Props today for TV star Lee Majors (Harvey Lee Yeary, b. 1939). Orphaned as a baby in Detroit, raised by relatives in Kentucky, college football star Majors suffered injuries that forced him to look into another line of work. Thanks to his Elvis-like good looks, he hit the jackpot almost instantly as an actor. His first role was Joan Crawford’s studly murder victim in the opening scene of Straight Jacket (1964). From here he walked into total long term job security, a key role on the Barbara Stanwyck western soap The Big Valley (1965-69), followed by a regular role on the last season of The Virginian (1970-71), and a regular role on Owen Marshall, Counsellor at Law (1971-74). Along the way, there were other movies, like Will Penny (1967) with Charlton Heston; William Wyler’s last film The Liberation of L.B. Jones (1970), and the made-for TV Weekend of Terror (1970).

It was another made for TV movie The Six Million Dollar Man (1973) that put Majors majorly on the map, for it spawned two additional TV movie sequels, followed by the blockbuster series, which ran (with bionic speed) on ABC from 1974 through 1978.

Even though we were fully aware of its lame aspects even then, The Six Million Dollar Man was our favorite show at the time (or at least up there with Starsky and Hutch). Yet it was one of those rare shows about which it can be said that its most riveting moments occurred during its credit sequence…with Richard Anderson intoning “Steve Austin. A man barely alive. We can rebuild him” and its graphically recited premise of the test pilot’s in-flight accident, and his being given new electronic components (superhuman robotic legs, arm and eye) on an operating table.

R.I.P. Richard Anderson, 1926-2017

After the first 30 seconds the show was usually all downhill. Austin (Majors) would be given some assignment by his government boss (Anderson), which would be some boring spy thing we didn’t understand, and then, worst of all, all of the climactic action sequences would be presented in slow motion, ostensibly to suggest its opposite — speed — but the producers weren’t fooling anybody. It was the cheapest, lamest way to solve a technical special effects problem ever, and even as children we knew that. Every single episode came with a guaranteed tedious anti-climax and you really had to work HARD to make it exciting for yourself despite the show’s apparently deliberate efforts to give you a bad time.

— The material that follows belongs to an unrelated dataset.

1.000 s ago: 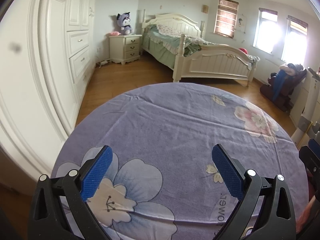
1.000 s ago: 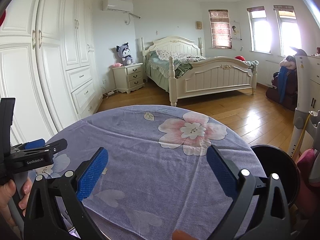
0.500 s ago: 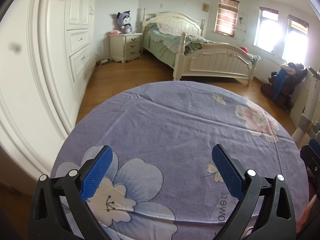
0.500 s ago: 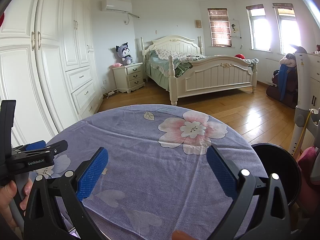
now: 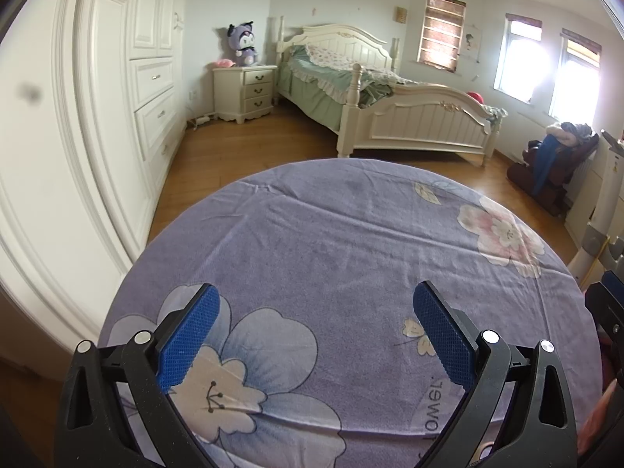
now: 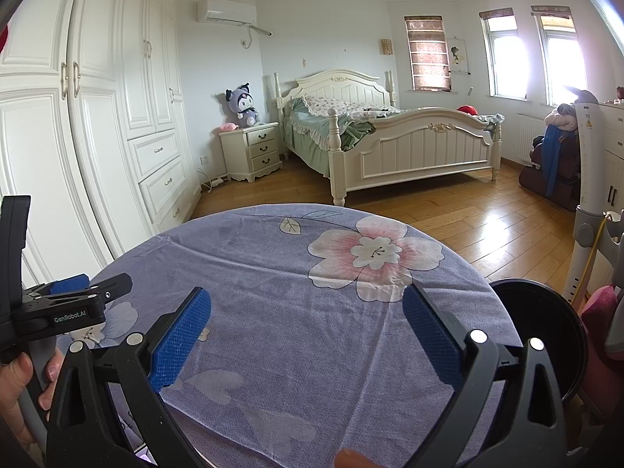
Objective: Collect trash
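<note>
A round table under a purple flowered cloth [image 5: 331,241] fills the lower part of both views; I see no trash on it. My left gripper [image 5: 316,304] is open and empty over the near left of the cloth; it also shows at the left edge of the right wrist view [image 6: 70,300]. My right gripper [image 6: 306,310] is open and empty over the near right of the cloth [image 6: 292,273]. A round black bin [image 6: 546,335] stands on the floor beside the table's right edge, its opening facing up.
White wardrobes [image 6: 97,136] run along the left wall. A white bed [image 6: 390,144] and a nightstand [image 6: 251,150] with a plush toy stand at the back. A white stand with a yellow cable [image 6: 592,234] and a dark red chair [image 6: 550,163] are on the right.
Both views have shifted only slightly; the grippers stay open and nothing on the table has moved.
</note>
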The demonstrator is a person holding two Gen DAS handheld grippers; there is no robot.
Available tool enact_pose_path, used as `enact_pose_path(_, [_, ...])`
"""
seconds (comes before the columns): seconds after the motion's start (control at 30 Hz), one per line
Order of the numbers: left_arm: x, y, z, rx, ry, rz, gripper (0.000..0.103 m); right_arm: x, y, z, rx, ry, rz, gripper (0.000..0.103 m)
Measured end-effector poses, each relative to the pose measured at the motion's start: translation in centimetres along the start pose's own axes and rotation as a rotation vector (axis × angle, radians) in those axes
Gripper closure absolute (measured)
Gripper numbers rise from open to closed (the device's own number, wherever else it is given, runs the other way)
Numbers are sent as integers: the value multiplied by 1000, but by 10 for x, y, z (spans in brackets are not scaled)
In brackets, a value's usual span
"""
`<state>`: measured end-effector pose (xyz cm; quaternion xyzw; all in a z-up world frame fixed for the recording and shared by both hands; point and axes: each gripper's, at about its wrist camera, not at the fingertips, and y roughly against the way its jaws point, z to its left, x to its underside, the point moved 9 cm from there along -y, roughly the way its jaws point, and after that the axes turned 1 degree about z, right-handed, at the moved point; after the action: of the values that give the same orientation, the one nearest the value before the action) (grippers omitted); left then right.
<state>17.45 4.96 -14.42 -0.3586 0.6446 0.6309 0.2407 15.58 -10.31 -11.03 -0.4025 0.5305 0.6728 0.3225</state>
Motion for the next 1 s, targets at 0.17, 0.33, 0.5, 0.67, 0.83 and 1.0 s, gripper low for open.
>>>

Bionic Man to the Rescue…Slowly

Yet the PREMISE was so good, that we truly loved it, and played “Six Million Dollar Man” on the playground all the time. My parents tended to prefer not to get me branded toys, but my best friend had the Steve Austin action figure and that was an additional source of fun when we weren’t actually putting on track suits and pretending to be bionic ourselves, turning over logs or go-carts or whatever to rescue trapped victims, and such like imaginative action play. I mean, this premise is so good and solid it’s downright old-fashioned. Can’t you see it in comic books (actually it was adapted into that form) but also 30s movie serials and 40s radio?

imgres

Fueling the fever for Majors-mania was the fact that he was married to the hottest female star in the country. He was the “Majors” in Farrah Fawcett-Majors. The success of both The Six Million Dollar Man and Charlie’s Angels caused a sort of feedback loop of cross-promotion while the moment lasted.

The peak for us on The Six Million Dollar Man was the Bigfoot storyline we wrote about here, though in retrospect that has to have been the shark-jumping moment. Bigfoot was like Steve Austin’s Scrappy Doo. Then, the spin-off The Bionic Woman was conceived, which ran from 1976 through 1978 starring Lindsay Wagner. Later both characters returned for made for TV movies made between 1987 through 1994.

Majors did tons of other stuff during and after The Six Million Dollar Man. He produced, directed, starred in, and sang the theme song of the series The Fall Guy (1981-86). He starred in such fare as Francis Gary Powers: The True Story of the U2 Spy Plane Incident (1976), High Noon, Part II: The Return of Will Kane (1980), and Fire: Trapped on the 37th Floor (1991), and had recurring roles on Tour of Duty (1990), Raven (1992), Too Much Sun (2000), and Ash vs. Evil Dead (2016-18). He was funny and game in a 2010 episode of Community!